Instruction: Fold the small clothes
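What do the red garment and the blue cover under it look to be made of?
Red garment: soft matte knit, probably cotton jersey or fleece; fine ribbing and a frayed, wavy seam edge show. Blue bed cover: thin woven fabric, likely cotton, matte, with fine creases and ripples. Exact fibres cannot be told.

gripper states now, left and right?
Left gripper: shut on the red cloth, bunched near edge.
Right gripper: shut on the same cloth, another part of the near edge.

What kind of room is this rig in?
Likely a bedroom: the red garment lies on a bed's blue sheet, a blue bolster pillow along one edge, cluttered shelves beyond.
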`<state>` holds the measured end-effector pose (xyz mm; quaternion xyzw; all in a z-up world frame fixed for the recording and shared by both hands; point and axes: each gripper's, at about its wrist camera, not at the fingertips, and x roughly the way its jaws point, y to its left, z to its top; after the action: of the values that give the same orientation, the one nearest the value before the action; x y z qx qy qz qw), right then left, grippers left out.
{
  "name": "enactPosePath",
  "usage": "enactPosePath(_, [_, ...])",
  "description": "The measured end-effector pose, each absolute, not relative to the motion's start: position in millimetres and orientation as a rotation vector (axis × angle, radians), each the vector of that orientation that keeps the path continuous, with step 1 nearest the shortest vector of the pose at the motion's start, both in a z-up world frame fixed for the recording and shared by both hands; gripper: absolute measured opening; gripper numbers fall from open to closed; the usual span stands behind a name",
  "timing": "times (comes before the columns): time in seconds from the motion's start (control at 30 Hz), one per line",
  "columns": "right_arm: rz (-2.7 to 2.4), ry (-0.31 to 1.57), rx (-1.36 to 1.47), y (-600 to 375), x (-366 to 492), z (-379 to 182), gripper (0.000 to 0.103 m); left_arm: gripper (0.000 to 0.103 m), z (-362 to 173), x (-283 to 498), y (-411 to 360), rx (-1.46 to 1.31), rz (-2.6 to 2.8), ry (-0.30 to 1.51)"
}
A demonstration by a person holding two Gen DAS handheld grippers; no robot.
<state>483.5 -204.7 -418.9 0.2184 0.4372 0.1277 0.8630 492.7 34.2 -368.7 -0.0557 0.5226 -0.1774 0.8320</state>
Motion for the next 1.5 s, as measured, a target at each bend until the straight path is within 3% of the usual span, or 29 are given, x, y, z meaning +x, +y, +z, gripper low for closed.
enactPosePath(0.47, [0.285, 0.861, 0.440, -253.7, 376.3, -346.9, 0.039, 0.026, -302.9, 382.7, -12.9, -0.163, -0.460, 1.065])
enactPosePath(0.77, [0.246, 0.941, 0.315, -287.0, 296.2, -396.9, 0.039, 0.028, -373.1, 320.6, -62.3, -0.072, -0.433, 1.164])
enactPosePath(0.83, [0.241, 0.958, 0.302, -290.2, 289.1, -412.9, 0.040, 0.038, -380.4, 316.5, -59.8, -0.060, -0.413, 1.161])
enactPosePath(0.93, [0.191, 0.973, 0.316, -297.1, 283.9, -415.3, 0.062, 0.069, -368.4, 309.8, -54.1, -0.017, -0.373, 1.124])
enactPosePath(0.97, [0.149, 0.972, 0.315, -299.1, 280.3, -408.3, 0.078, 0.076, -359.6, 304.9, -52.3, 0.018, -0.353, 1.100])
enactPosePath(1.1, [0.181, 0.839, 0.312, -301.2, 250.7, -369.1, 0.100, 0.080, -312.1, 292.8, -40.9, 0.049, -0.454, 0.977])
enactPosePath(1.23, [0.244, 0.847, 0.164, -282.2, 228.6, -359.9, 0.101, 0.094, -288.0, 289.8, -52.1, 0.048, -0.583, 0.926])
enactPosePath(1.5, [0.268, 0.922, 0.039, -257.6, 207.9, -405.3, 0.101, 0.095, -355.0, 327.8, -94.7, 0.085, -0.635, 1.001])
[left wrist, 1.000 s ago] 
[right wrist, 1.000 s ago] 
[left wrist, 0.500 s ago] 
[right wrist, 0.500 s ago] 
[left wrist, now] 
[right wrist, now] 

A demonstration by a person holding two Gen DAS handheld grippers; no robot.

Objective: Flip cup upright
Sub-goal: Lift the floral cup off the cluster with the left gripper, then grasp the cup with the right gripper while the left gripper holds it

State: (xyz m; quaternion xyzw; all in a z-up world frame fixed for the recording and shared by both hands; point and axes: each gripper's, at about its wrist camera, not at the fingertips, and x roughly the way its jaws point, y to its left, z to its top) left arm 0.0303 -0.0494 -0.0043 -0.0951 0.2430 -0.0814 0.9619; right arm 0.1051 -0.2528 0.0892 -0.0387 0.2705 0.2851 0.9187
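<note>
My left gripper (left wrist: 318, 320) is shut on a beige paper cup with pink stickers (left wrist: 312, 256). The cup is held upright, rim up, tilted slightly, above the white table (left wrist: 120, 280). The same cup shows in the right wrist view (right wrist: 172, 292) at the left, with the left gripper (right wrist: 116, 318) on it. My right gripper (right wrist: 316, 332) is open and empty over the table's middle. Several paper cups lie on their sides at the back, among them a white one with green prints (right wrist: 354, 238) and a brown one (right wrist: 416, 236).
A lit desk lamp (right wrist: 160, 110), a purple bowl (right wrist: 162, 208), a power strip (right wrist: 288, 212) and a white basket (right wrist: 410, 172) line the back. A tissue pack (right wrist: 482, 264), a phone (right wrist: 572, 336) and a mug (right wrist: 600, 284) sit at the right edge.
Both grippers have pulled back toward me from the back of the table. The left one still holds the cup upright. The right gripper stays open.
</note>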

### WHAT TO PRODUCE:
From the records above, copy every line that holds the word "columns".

### EXERCISE ANSWER:
  "timing": "times (comes before the columns): time in seconds from the motion's start (control at 30 Hz), one per line",
  "columns": "right_arm: rz (-2.7 to 2.4), ry (-0.31 to 1.57), rx (-1.36 to 1.47), y (-600 to 375), x (-366 to 492), z (-379 to 182), gripper (0.000 to 0.103 m); left_arm: gripper (0.000 to 0.103 m), z (-362 to 173), x (-283 to 498), y (-411 to 360), rx (-1.46 to 1.31), rz (-2.6 to 2.8), ry (-0.30 to 1.51)"

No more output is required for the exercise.